# Space Marine Football Strips



## Jezlad (Oct 14, 2006)

I'll go first using the Bolter and Chainsword painter.

http://www.bolterandchainsword.com/smp.php



West Ham


----------



## blkdymnd (Jan 1, 2007)

Are we doing American Football as well? If so I'll edit soon with mine 

This would be the Denver Broncos (home uniform with blue jersey, white pants, and black cletes)


----------



## Galahad (Dec 21, 2006)

you know, the blue top and white bottom just screams "SMURF" to me ;-)


----------



## the cabbage (Dec 29, 2006)

HIBERNIAN Football Club.


----------



## blkdymnd (Jan 1, 2007)

Thats a cool scheme for any team or marine chapter cabbage, nice work


----------



## The Wraithlord (Jan 1, 2007)

Damn that is a great tool!


----------



## the cabbage (Dec 29, 2006)

blkdymnd said:


> Thats a cool scheme for any team or marine chapter cabbage, nice work


Cheers, I have agonized for a couple of years now about a new loyalist chapter. I think I accidentally found the colour scheme.


----------



## royemunson (Apr 9, 2007)

Hey Cabbabge if you do Hib's i'll do Bristol rovers, then my team might win a game!!!


----------



## the cabbage (Dec 29, 2006)

royemunson said:


> Hey Cabbabge if you do Hib's i'll do Bristol rovers, then my team might win a game!!!


Are you in any way commenting on my all conquering win/loss ratio?


----------



## royemunson (Apr 9, 2007)

Now would i do something like that


----------



## Anphicar (Dec 31, 2006)

If i had to imagine space marines (in their armor) playign a sport, i think it would be American football.

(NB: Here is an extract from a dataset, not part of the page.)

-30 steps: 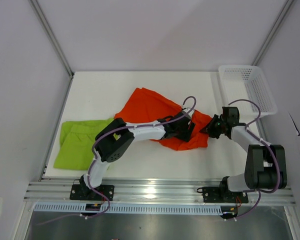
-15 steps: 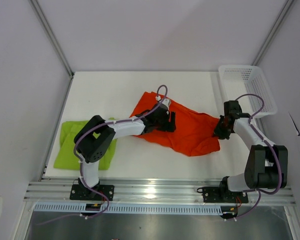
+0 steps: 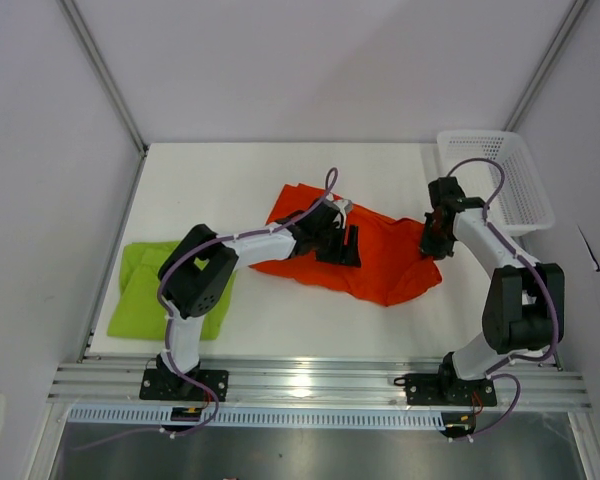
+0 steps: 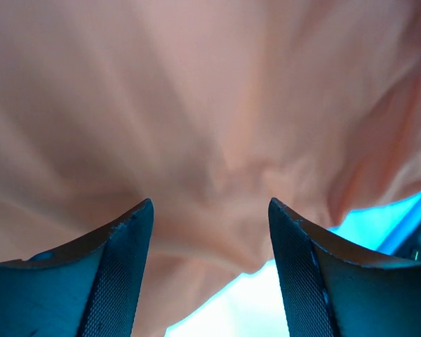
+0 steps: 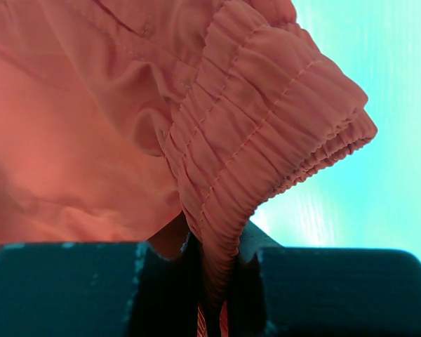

But soccer is the best. Well, tied with paintball.


----------



## Cadian81st (Dec 24, 2006)

Here're the Green Bay Packers:

http://bolterandchainsword.com/sm.p...F&sk=7D6D6D&gr=000000&rb=000000&qu=&ha=&grid=


----------



## Skcuzzlebumm (Dec 21, 2006)

I'm gutted you can't do horizontal stripes, been a Celtic fan n'all.


----------